La méthode a été la suivante : les scientifiques ont administré de l’ivermectine à des hamsters contaminés par le virus et ont ensuite observé les rongeurs pendant quatre jours. Résultat : 66, 7% des hamsters non-traités avaient perdu l’odorat, quand seuls 22,2% des hamsters traités présentaient des signes de dysfonctionnement olfactif.

Les chercheurs ont également pratiqué des tests PCR pour détecter la quantité de virus chez les hamsters. Leurs résultats montrent que la charge virale reste la même avec ou sans le médicament.

En outre, ils ont observé que l’ivermectine n’empêchait pas le virus de continuer à se multiplier. « L’institut Pasteur apporte une preuve de la diminution de l’inflammation et de l’anosmie, mais pas de la réplication, donc la personne infectée continue à transmettre le virus », précise le Pr François Lemoine, immunologiste à l’AP-HP. « C’est normal, l’ivermectine n’est pas un antiviral. »
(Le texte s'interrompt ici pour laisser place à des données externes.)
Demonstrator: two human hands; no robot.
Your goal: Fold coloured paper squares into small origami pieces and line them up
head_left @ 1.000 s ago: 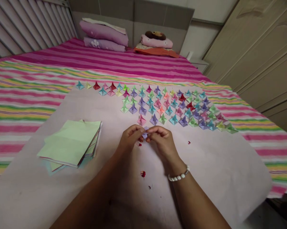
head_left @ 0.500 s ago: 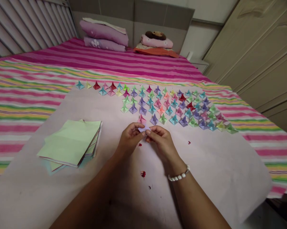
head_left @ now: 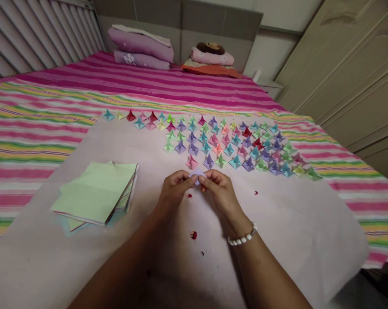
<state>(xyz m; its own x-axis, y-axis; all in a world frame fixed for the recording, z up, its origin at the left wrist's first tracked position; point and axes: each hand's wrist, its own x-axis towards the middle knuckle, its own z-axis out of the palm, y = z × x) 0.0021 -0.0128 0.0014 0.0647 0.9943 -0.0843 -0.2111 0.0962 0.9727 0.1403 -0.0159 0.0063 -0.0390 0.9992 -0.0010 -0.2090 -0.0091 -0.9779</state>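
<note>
A small folded piece of lavender paper (head_left: 197, 172) is pinched between my two hands over the middle of the pale sheet (head_left: 277, 240). My left hand (head_left: 175, 189) grips its left side between thumb and fingers. On the opposite side, my right hand (head_left: 218, 186) holds it the same way, with both thumbs nearly meeting at the near edge. The fingertips behind the paper are partly hidden. Just beyond the hands stands a pink folded paper piece (head_left: 191, 162), one of several small pointed origami pieces (head_left: 235, 162) in many colours set out in rows.
To the left lies a stack of square paper (head_left: 95, 193), light green on top. Small red marks (head_left: 194, 235) show on the sheet near my forearms. Around it spreads a striped bedcover (head_left: 16, 150). Folded purple bedding (head_left: 142, 47) and a pink roll (head_left: 212, 56) rest by the headboard.
The lavender paper has been turned or spread so that more of it shows between my thumbs. My left hand has dropped slightly, uncovering the pink piece behind it.
</note>
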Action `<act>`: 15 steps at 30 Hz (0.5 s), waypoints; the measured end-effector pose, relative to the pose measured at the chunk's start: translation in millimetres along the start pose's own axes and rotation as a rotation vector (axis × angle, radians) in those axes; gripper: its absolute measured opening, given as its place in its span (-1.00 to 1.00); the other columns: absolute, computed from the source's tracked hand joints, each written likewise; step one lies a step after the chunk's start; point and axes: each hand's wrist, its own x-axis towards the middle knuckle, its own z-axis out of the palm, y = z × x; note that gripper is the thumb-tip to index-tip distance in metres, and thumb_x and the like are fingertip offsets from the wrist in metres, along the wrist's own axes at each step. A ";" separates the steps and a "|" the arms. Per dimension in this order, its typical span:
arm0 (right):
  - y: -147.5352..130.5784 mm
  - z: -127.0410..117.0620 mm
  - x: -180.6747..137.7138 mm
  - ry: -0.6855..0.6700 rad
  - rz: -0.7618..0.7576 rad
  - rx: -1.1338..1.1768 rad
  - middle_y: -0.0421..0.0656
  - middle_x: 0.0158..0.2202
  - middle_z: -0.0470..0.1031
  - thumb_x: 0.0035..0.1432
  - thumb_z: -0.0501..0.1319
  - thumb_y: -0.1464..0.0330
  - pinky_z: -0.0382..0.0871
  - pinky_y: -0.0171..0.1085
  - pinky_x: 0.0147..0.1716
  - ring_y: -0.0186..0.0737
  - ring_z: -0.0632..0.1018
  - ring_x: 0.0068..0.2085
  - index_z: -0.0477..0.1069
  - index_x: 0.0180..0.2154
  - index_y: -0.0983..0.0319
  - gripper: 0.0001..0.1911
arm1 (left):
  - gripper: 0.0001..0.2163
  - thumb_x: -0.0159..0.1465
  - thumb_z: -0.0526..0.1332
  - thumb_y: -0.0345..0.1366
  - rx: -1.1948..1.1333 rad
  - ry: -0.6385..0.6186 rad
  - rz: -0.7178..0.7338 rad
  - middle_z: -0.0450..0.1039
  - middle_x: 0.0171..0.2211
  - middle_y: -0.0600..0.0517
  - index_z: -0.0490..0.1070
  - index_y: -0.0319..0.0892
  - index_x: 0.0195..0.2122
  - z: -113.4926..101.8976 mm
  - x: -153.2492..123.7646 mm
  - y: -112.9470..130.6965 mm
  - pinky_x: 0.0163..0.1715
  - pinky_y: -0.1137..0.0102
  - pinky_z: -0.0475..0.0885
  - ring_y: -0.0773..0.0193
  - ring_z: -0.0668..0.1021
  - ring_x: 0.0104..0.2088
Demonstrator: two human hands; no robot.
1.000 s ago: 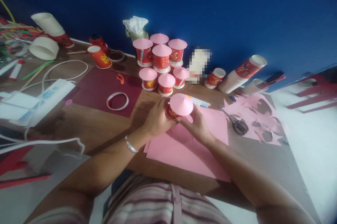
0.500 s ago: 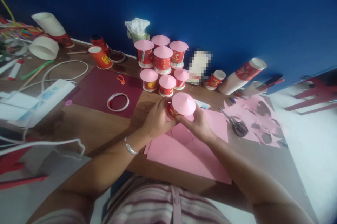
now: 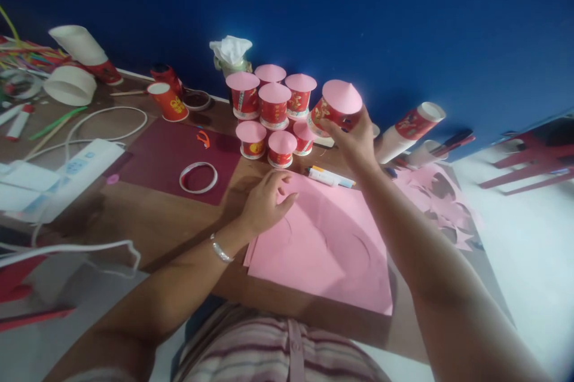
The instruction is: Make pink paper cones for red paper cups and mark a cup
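My right hand (image 3: 356, 140) grips a red paper cup lantern (image 3: 323, 114) with a pink cone top (image 3: 341, 97), held tilted in the air right of the stacked lanterns. Its fingers wrap the cup from the near right side. My left hand (image 3: 264, 202), fingers apart and slightly curled, holds nothing above the left edge of the pink paper sheets (image 3: 323, 256). Curved lines show on the top sheet. Several similar lanterns (image 3: 274, 110) with pink cones stand grouped in front of the tissue holder, in a near row and a farther, higher group.
White markers (image 3: 323, 177) lie behind the paper. Pink scraps with cut-out holes (image 3: 437, 196) are at right, by leaning stacked cups (image 3: 410, 131). At left are a white ring (image 3: 198, 177) on a dark red sheet (image 3: 156, 158), an orange cup (image 3: 169, 102) and a power strip (image 3: 81, 170) with cables.
The lantern that both hands held near the paper has moved up and right in my right hand. My left hand has let go and stays over the paper's left edge.
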 end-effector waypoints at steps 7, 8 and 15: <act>11.7 29.4 15.6 0.023 0.073 -0.040 -0.03 -0.06 0.59 0.05 0.45 -0.04 0.58 0.10 -0.03 0.08 0.62 -0.03 0.39 0.06 0.19 -0.32 | -0.78 0.30 0.29 -0.37 -0.001 0.002 0.017 0.56 -0.15 0.03 0.39 -0.12 -0.04 2.5 -0.1 -4.8 -0.30 0.41 0.52 0.36 0.59 -0.36; 10.9 30.8 15.6 0.022 0.086 -0.046 -0.03 -0.07 0.59 0.04 0.45 -0.03 0.58 0.08 -0.04 0.08 0.62 -0.04 0.40 0.04 0.19 -0.34 | -0.78 0.30 0.29 -0.37 -0.003 0.004 0.017 0.56 -0.15 0.03 0.39 -0.12 -0.04 2.5 0.0 -4.6 -0.30 0.41 0.52 0.36 0.59 -0.36; 3.9 20.3 11.7 -0.022 -0.006 -0.071 -0.01 0.01 0.58 0.12 0.40 -0.10 0.61 0.04 -0.10 0.07 0.62 -0.03 0.36 0.13 0.16 -0.30 | -0.84 0.32 0.26 -0.38 -0.019 0.021 0.032 0.55 -0.19 0.04 0.40 -0.12 -0.08 0.0 0.8 -3.0 -0.35 0.43 0.50 0.38 0.57 -0.40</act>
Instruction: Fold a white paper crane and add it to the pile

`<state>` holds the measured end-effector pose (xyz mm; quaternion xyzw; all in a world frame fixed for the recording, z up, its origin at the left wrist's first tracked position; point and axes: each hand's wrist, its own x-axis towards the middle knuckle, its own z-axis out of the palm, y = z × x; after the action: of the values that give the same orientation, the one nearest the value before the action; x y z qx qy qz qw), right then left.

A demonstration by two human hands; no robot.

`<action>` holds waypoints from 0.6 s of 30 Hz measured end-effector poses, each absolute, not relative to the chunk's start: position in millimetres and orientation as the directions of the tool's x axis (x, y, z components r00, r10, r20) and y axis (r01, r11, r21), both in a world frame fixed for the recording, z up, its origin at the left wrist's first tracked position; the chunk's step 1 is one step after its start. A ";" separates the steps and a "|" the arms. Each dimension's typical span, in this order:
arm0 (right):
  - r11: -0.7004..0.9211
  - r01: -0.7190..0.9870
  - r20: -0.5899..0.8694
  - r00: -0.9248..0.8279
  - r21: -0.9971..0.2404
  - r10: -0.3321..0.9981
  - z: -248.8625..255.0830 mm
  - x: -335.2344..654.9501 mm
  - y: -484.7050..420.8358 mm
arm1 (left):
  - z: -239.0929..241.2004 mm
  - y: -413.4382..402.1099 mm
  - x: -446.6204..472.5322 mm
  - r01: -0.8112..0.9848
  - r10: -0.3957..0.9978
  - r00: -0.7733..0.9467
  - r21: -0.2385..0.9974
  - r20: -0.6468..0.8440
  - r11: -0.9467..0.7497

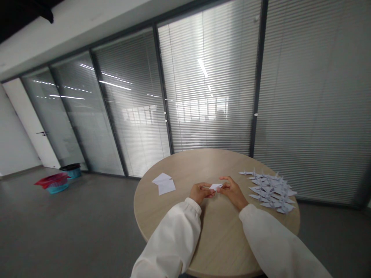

Des premiers résultats à confirmer

En outre, la méthodologie utilisée dans cette étude pose question. En effet, les chercheurs de l’institut Pasteur ont injecté le virus et l’ivermectine presque en même temps chez les hamsters. Or, ce n’est pas ce qui se passe dans la réalité : le traitement par ivermectine est prévu pour arriver bien après l'infection. « Et le meilleur traitement préventif, c'est le vaccin », glisse l'immunologiste.

« Il faut simplement être prudent sur l’interprétation de cette étude », conclut-il. « Souvenons-nous de l'hydroxychroloquine …. Il faut compléter ce travail expérimental par d’autres travaux expérimentaux », ajoute le professeur.

Effets indésirables 

Pour le Pr François Lemoine, il est trop tôt pour organiser un essai clinique sur des malades du Covid. Cela pose un problème éthique : l’ivermectine peut entraîner des effets secondaires graves, notamment des dysfonctionnements hépatiques.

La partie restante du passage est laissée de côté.